An important alternative strategy is the use of human challenge studies, in which volunteers would be infected with SARS‐CoV‐2 after being given experimental vaccines.13 These studies remain controversial and Australia has not yet developed facilities with relevant experience in respiratory viral challenge. Controlled infection of quarantined participants means that challenge studies can be conducted during tight suppression without causing infections in the surrounding community and can be conducted with a small number of participants (eg, 74 total participants for a vaccine with 69% vaccine efficacy assuming 90% successful inoculation). As demonstrating vaccine efficacy requires someone to be infected somewhere, it is arguable that challenge studies should not be viewed as an option of last resort, but instead as an option available to nations with candidate vaccines but few active infections.


Demonstrating efficacy of a COVID‐19 vaccine requires trial participants and members of their surrounding community to acquire infection in numbers currently deemed unacceptable in countries opting for epidemic suppression. Unless a change in strategy occurs, these countries will remain dependent on trials being performed in other populations whose potential benefit from vaccination is progressively diminishing. The unpredictability of trial outcomes and the progress of the pandemic elsewhere mean that this strategy is not only potentially exploitative but also uncertain.

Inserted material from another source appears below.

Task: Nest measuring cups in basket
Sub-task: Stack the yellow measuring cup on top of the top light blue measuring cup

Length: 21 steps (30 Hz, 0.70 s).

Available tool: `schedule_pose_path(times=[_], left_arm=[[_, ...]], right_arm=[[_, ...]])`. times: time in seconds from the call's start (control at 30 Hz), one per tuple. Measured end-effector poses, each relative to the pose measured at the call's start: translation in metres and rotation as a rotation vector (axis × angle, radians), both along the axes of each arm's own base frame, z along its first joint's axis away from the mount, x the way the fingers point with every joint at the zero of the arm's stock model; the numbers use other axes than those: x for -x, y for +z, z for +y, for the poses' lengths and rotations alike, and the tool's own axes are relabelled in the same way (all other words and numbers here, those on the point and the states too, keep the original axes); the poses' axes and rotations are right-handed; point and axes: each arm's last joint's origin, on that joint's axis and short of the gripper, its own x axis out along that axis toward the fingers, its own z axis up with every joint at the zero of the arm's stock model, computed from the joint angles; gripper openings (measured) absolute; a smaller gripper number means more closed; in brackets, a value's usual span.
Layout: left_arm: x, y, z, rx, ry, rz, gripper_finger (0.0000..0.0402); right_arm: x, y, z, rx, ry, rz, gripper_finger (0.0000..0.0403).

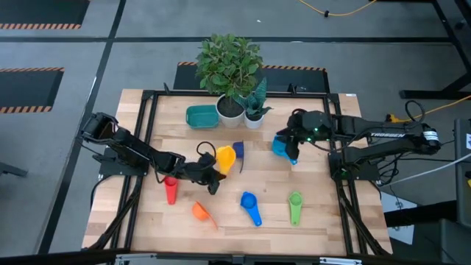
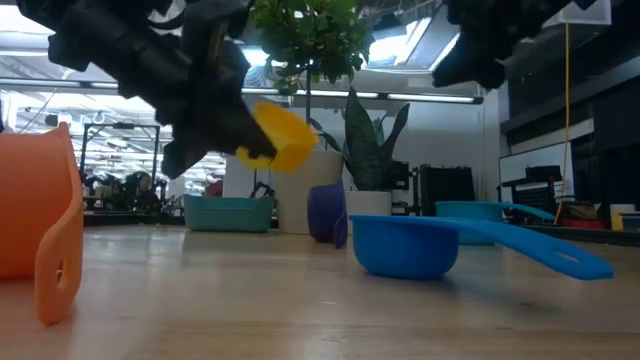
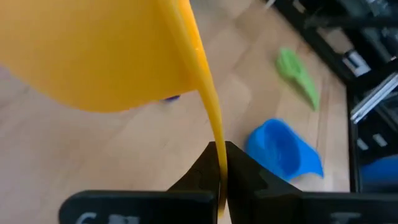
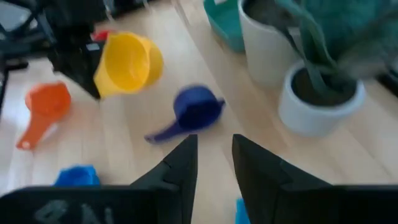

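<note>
My left gripper (image 1: 214,171) is at the table's middle, shut on the yellow measuring cup (image 1: 226,158), which hangs above the wood in the low view (image 2: 280,135). The dark blue cup (image 1: 238,149) lies on its side just beyond it. The light blue cup (image 1: 282,149) stands on the table below my right gripper (image 1: 287,138), which is raised and open (image 4: 214,149) with nothing between its fingers. The red (image 1: 171,190), orange (image 1: 200,212), blue (image 1: 250,206) and green (image 1: 295,206) cups lie along the near side. The teal basket (image 1: 201,115) sits at the far edge. My left gripper pinches the yellow cup's flat handle (image 3: 217,146) between its two fingers, one on each flat face. The fingers come from the table's left, slanting down. The cup is lifted clear of the table and tipped on its side, its mouth (image 4: 126,62) turned toward the right arm.
Two white plant pots (image 1: 230,109) (image 1: 254,118) stand at the far edge right of the basket, their leaves spreading over it. A black frame (image 1: 147,132) borders the table. Bare wood lies between the dark blue cup and the near row of cups.
</note>
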Motion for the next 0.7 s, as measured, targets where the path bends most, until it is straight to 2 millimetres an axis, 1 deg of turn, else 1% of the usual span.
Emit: schedule_pose_path(times=[0.1,0.23,0.5,0.7], left_arm=[[-0.002,0.004,0.000,-0.036,0.014,-0.040,0.0002],[-0.002,0.004,0.003,-0.066,0.058,-0.048,0.0002],[-0.003,0.005,0.006,-0.126,0.098,-0.059,0.0002],[-0.003,0.006,0.006,-0.132,0.097,-0.062,0.0002]], right_arm=[[-0.013,-0.002,-0.001,0.014,0.015,-0.040,0.0106],[-0.031,-0.008,-0.002,0.021,0.025,-0.073,0.0106],[-0.070,-0.024,0.005,0.145,0.134,-0.150,0.0106],[-0.092,-0.033,0.011,0.255,0.202,-0.224,0.0106]])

Island nations relying on other communities to resolve this emergent occasion should acknowledge that every COVID‐19 death diminishes us, and reflect on the obligations owed to, and not just by,14 populations in which vaccine trials are being conducted. Recent additional contributions to the Coalition for Epidemic Preparedness Innovation15 are a welcome start, but we must also consider how we can support communities hosting vaccine efficacy trials, and what we are prepared to contribute to the search for an effective vaccine.

Box 1 – The consequence of the incidence of infection during an epidemic on the duration of vaccine efficacy trials. Equal shaded areas represent the number of population infections required for the demonstration of vaccine efficacy for trials commencing during suppression, before peak transmission, and after peak transmission


Box 2 – Infectious cost of coronavirus disease 2019 (COVID‐19) vaccine trials

UAE = United Arab Emirates; UK = United Kingdom; US = United States; VE = vaccine efficacy; WHO = World Health Organization. * Total participants are the group size multiplied by the number of groups.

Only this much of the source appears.